Purpose: To determine whether cultured rabbit corneal epithelial cells (RCEC), grown on permeable supports, provide a suitable in vivo model for characterizing transcellular drug permeation and metabolism.
Methods: Primary rabbit corneal epithelial cells grown in DMEM-F12 were seeded on Transwell-COL inserts coated with fibronectin. The epithelial barrier integrity was evaluated, based on measurements of 14C-mannitol and 3H-PEG900, and their transepithelial electrical resistance (TEER). Ultrastructure evaluation was based on scanning electron microscopy and transmission electron microscopy, which were performed 8 days after seeding. Measurements of beta adrenergic antagonist permeability were performed to assess transcellular permeability.
Results: Eight days after seeding, the TEER reached a peak of 144 omega.cm2 and the 14C-mannitol and 3H-PEG900 permeabilities were 6.8 x 10(-6) and 2.9 x 10(-6) cm/sec, respectively. Ultrastructural analysis revealed a multilayered structure with numerous microplicae and typical cytoplasmic organelles along with desmosomes.
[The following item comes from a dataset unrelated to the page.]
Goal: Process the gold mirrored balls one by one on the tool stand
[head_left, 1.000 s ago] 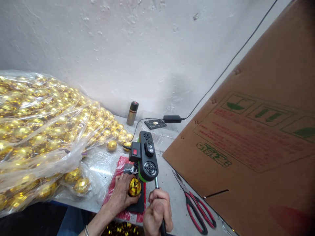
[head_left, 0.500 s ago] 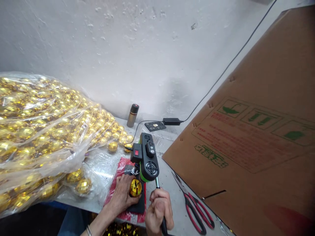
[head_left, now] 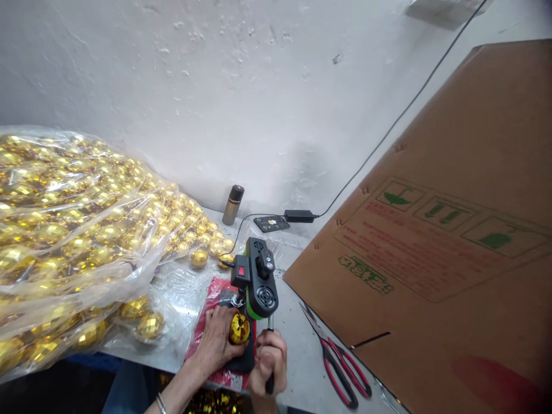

The relationship between permeation of beta-blockers and lipophilicity resembled the intact isolated cornea.
Conclusions: This is the first description of cultured RCEC grown on permeable support. Many of its properties mimic those described in the intact corneal epithelium. Even though its electrical tightness is less than that of the intact cornea, the transcellular permeability to lipophilic beta-antagonists is comparable to the isolated preparation. Therefore, this model will facilitate characterization of ocular permeation mechanisms of hydrophobic drugs whose route of permeation is transcellular.